SOOO! For the last few weeks, with the help of other students in the course, my static site generator program has become very functional, but it has also grown in size and I was definitely in "technical debt". It was high time to refactor the code base.
Sit tight, because I have a lot to cover
Code refactoring
Below are the steps I took to repay my "technical debt"
Changing file paths handling to 'path' module
Most of my operations related to any file path were done using regEx or string functions, for example:
else if(stat.isFile() && filePath.split('.').pop() == "txt") {
createHtmlFiles(filePath, "txt");
//...
const fullFilePath = `${outputPath}/${filePath.match(/([^\/]+$)/g)[0].split('.')[0]}.html`;
They don't look very readable, especially all the regular expressions.

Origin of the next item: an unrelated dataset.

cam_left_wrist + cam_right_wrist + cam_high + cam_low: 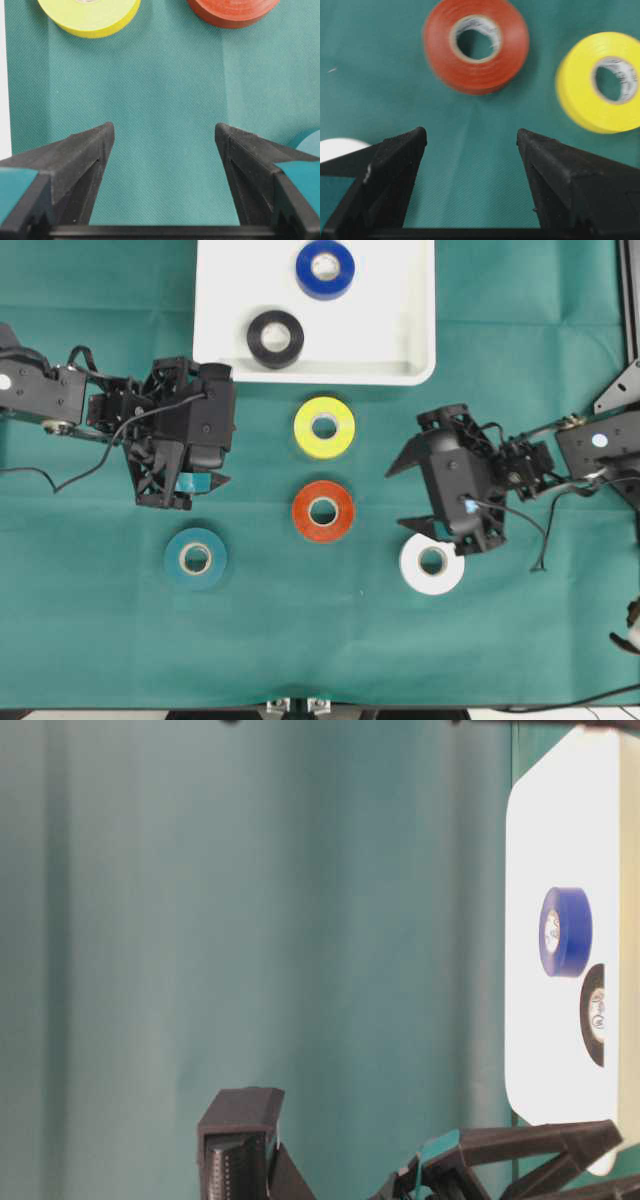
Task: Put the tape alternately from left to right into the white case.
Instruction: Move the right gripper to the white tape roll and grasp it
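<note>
The white case (400,340) lies at the top centre and holds a blue tape (325,268) and a black tape (275,338). Four rolls lie flat on the green cloth: yellow tape (324,427), red tape (323,510), teal tape (195,557) and white tape (432,563). My left gripper (222,426) hovers left of the yellow roll, open, with only cloth between its fingers (164,130). My right gripper (396,498) is open and empty (471,134), just right of the red tape (476,45) and above the white roll.
The case's rim (4,75) shows at the left edge of the left wrist view. The teal tape (307,142) sits close beside that gripper's right finger. The table-level view shows the case (560,840) with the blue tape (567,932).
</note>
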`<state>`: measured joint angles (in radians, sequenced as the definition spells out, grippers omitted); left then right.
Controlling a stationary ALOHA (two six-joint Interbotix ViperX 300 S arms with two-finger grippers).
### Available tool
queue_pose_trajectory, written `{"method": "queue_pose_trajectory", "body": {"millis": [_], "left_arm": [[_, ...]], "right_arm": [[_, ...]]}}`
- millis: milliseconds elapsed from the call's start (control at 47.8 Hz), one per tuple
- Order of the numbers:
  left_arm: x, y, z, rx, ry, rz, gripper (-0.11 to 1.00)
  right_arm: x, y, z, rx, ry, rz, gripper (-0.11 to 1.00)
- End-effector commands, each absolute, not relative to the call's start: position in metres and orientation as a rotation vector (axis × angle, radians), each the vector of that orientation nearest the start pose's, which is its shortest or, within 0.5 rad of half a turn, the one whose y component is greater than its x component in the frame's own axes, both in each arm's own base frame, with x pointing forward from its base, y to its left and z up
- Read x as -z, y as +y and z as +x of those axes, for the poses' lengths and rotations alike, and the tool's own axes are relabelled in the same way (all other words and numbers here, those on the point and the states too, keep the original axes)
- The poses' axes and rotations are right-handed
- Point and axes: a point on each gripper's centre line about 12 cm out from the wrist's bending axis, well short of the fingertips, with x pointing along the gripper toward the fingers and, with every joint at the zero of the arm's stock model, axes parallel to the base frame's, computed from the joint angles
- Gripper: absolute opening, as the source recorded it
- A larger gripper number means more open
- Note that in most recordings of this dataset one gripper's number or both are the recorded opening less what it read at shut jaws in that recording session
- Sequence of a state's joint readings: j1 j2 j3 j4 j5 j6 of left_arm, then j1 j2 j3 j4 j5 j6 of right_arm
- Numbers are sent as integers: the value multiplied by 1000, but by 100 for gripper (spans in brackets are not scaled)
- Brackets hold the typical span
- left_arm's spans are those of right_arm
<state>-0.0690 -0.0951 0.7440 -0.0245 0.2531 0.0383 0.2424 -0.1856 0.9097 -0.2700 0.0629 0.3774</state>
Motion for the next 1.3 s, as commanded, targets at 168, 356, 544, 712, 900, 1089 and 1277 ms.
{"method": "queue_pose_trajectory", "body": {"millis": [168,356,544,712,900,1089,1277], "left_arm": [[-166,-26,342,80,869,40,34],[-167,-26,343,80,867,40,34],[-167,-26,343,80,867,40,34],[-166,-27,342,82,871,41,34],[-166,-27,342,83,870,41,34],[-165,-27,342,83,872,41,34],[-164,-27,342,83,877,42,34]], "right_arm": [[-156,86,290,-198,778,47,81],[-152,94,282,-211,797,68,81],[-150,98,278,-210,821,80,81],[-150,103,276,-213,831,97,81],[-149,104,275,-205,837,120,81],[-142,104,274,-201,858,117,81],[-132,105,277,-187,894,122,81]]}}
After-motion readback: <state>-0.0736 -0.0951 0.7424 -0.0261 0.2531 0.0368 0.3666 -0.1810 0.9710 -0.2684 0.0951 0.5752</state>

After working on others' code, I found that they used 'path' module which I also had used before, I just questioned myself why did I not do that. Below are some of the changes, they turned out to be easier to figure out what are they trying to achieve
else if (stat.isFile() && path.extname(filePath) == ".txt") {
this.createHTMLFile(filePath, ".txt");
}
//...
const fullOutputPath = path.join(this.outputPath, `${path.basename(filePath, fileType)}.html`)
Change variable names
Not all function and variable names made sense. My function createHTMLFiles()
only create one file at the time => createHTMLFile()
, my variable fullFilePath
left me a question which is "hhhm, what fullFilePath, did I mean the full output path. of a file" => fullOutputPath
.
More changes were made
-
fileToHtml
=>fileToHtmlCreator
because this variable is a HtmlCreator object -
paragraphObj
=>bodyObj
because the name was outdated, it was a 'paragraph object' for .txt files but now it's more like a 'html body object'
Extracting a function
I noticed that this piece of code was used twice in a similar way to write html files to the output folder, line 80, line 168
fs.writeFile(fullFilePath, fileToHtml.renderHTML().replace(/<html>/, `<html lang="${option.lang ? option.lang : defaultLang}">`), (err) => {
if(err)
return console.error(`Unable to create file ${fullFilePath}`);
console.log(`${fullFilePath} is created`);
});
I then wrote a separate function that does the same job to reduce duplicate code
writeHTMLFile = (fullOutputPath, fileToHtmlCreator) => {
fs.writeFile(
fullOutputPath,
fileToHtmlCreator
.renderHTML()
.replace(/<html>/, `<html lang="${this.lang}">`),
(err) => {
if (err)
return errorToConsole(`Unable to create file ${fullOutputPath}`);
else console.log("\x1b[36m", `${fullOutputPath} is created`, "\x1b[0m");
}
);
};
Refactoring the way of catching --config option
I was also not satisfied with the way the program handled --config
option, so I rewrote most of the code. My approach was to catch the --config
option, parse the .json
first before other 'options', override the option
object and return with error if --input
is not specified
if(option.config){
try {
let configData = fs.readFileSync(option.config);
let configOptions = JSON.parse(configData);
for(const [key, value] of Object.entries(configOptions)) {
value || value.length > 0 ? option[`${key}`] = `${value}` : option[`${key}`] = undefined;
}
if(!option.input) {
console.error('\x1B[31m', `error: input <file or directory> is not specified in config file ${option.config}`, '\x1B[0m');
process.exit(-1);
}
} catch(error) {
console.error('\x1B[31m', `Can't read or parse config file ${option.config}\n ${error}`, '\x1B[0m');
process.exit(-1);
}
}
With this change, the number of lines drastically reduced.
Extracting a class
After refactoring the index.js
file, I wanted to get rid of global variables so I came to a decision to create a class/module in a new file ssg.js
that does all the file processing while index.js
takes care of the command line. Therefore, I moved all global variables to be data members of SSG
class and all functions into SSG
class, I also tweaked them a bit to fit class syntaxes.
It definitely looks clearer now which also makes future debugging easier.
if(option.input) {
var ssg = new SSG(option.input, option.output, option.lang);
ssg.processInput(option.input);
}
Squashing all the commits into one
Each step refactoring the code base was one or more commit, since we usually care about the end result not really about the process, it's better to squash all the commits into one commit with a clear message consists of bullet points of the changes. The steps are:
git rebase main -i
Choosing which commit to be squashed and moving on to changing all commit messages into one
git commit --amend
In the end, I pushed the changes to GitHub, it was quite some work!